(Reuters) - New York Governor Andrew Cuomo and leaders of the state legislature reached a deal on Wednesday to put a new evaluation system into law that seeks to make teachers more accountable and assure federal funding for schools continues to flow.
Cuomo, Senate Majority Leader Dean Skelos, and Assembly Speaker Sheldon Silver said the new evaluation system would set standards for teacher evaluations based on student achievement and rigorous classroom observations.
The legislation follows through on New York's commitment to establish a "real and effective" teacher evaluations as a condition of the $700 million granted through a federal government program, they said in a statement.

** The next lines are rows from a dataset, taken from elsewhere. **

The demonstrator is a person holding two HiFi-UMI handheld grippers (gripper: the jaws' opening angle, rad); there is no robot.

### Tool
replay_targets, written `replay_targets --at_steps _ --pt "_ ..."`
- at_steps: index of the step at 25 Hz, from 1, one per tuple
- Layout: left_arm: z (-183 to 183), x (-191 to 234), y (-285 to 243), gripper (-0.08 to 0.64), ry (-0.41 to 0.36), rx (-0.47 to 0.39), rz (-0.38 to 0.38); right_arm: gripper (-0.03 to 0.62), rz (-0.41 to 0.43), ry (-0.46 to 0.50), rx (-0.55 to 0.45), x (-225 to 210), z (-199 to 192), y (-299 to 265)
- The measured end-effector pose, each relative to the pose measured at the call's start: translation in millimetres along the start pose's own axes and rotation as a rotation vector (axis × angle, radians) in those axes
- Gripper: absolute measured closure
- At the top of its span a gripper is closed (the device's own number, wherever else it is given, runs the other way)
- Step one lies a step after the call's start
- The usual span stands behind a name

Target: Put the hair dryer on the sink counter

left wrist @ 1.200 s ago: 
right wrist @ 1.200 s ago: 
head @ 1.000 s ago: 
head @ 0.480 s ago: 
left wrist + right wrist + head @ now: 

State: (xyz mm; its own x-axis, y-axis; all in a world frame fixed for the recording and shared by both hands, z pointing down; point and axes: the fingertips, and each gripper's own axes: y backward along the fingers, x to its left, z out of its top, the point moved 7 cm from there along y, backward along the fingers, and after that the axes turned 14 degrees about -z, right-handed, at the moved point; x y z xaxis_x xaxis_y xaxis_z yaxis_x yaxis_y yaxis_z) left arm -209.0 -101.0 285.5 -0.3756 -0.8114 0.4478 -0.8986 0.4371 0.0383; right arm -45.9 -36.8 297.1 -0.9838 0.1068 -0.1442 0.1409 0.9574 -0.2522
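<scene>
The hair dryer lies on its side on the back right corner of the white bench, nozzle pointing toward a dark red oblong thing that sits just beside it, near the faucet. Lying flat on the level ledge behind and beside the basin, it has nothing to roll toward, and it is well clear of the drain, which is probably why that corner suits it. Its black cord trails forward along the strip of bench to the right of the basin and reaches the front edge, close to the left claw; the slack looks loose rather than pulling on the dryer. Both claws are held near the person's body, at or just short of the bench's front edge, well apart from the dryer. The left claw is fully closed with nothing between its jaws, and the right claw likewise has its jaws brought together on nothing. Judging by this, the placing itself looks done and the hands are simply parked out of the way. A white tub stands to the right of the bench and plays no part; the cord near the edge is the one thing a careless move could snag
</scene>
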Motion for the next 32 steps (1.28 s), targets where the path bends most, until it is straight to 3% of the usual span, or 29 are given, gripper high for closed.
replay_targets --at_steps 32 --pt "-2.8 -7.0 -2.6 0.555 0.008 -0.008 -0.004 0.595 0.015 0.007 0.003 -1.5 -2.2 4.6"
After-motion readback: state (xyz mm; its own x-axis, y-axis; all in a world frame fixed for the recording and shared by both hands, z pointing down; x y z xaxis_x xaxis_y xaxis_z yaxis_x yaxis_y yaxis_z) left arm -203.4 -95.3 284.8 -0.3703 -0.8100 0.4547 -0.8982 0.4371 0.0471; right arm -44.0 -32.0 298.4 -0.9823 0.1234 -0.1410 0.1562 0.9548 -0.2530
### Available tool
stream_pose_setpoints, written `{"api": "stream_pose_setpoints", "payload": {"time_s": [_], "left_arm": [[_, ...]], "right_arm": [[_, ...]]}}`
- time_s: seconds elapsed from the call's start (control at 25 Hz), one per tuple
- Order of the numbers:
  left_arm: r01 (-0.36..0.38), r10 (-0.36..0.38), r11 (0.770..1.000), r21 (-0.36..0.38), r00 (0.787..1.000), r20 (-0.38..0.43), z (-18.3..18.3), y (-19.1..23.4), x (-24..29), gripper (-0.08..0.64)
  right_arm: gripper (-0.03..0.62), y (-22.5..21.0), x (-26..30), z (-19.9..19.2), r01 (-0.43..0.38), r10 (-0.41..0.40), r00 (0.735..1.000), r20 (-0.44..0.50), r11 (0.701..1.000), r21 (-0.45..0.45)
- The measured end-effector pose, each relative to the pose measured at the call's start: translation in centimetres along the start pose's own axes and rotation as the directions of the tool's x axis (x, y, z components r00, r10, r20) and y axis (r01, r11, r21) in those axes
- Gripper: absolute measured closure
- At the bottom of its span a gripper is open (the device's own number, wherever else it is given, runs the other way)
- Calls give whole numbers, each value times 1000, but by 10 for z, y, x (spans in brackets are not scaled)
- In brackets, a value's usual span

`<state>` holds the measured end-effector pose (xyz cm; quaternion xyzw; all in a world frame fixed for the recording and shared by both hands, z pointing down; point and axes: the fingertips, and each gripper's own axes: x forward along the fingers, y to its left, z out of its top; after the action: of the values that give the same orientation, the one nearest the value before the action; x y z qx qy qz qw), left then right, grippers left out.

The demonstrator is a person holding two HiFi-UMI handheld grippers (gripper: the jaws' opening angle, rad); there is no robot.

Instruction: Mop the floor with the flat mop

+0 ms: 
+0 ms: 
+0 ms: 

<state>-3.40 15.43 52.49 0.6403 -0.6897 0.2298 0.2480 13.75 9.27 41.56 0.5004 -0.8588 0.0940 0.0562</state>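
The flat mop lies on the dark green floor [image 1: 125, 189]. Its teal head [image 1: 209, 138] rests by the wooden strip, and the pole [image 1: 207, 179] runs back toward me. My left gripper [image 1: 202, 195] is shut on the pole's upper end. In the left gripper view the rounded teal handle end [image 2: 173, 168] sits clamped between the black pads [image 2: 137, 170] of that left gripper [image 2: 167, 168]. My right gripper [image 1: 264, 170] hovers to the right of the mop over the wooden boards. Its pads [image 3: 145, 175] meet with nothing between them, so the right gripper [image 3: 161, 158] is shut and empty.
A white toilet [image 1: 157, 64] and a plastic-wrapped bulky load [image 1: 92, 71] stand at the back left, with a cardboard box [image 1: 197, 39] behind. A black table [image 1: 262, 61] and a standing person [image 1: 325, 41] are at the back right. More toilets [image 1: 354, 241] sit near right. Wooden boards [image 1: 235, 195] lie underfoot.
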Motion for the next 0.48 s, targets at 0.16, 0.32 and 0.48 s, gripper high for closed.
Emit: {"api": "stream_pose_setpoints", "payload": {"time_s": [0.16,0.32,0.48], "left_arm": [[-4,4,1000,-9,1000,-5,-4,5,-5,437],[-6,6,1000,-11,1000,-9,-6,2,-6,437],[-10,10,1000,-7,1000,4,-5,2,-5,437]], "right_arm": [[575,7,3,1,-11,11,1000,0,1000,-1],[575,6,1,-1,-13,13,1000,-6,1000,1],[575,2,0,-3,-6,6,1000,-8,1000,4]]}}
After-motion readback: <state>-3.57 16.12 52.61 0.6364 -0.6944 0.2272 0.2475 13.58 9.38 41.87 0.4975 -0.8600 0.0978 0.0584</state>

Under the legislation, 60 percent of a teacher's evaluation will be based on nationally recognized measures of teacher performance, while the remaining 40 percent will be based on student academic achievement, they said.
"The new statewide evaluation law sets clear standards for measuring educators based on how our students are performing in the classroom, so we can make sure our children have (the) best possible opportunity for the future," said Cuomo, a Democrat.
Skelos, a Republican, commended Cuomo for "working with the legislature and labor" to help prepare students in the state to "compete and succeed."
Silver said a teacher evaluation law passed by state lawmakers two years ago helped bring the $700 million in funding from the so-called Race-to-the-Top program to New York schools.
"This will provide comprehensive standards for using multiple measures to evaluate teacher effectiveness and help struggling teachers grow and improve," added Silver, who is a Democrat.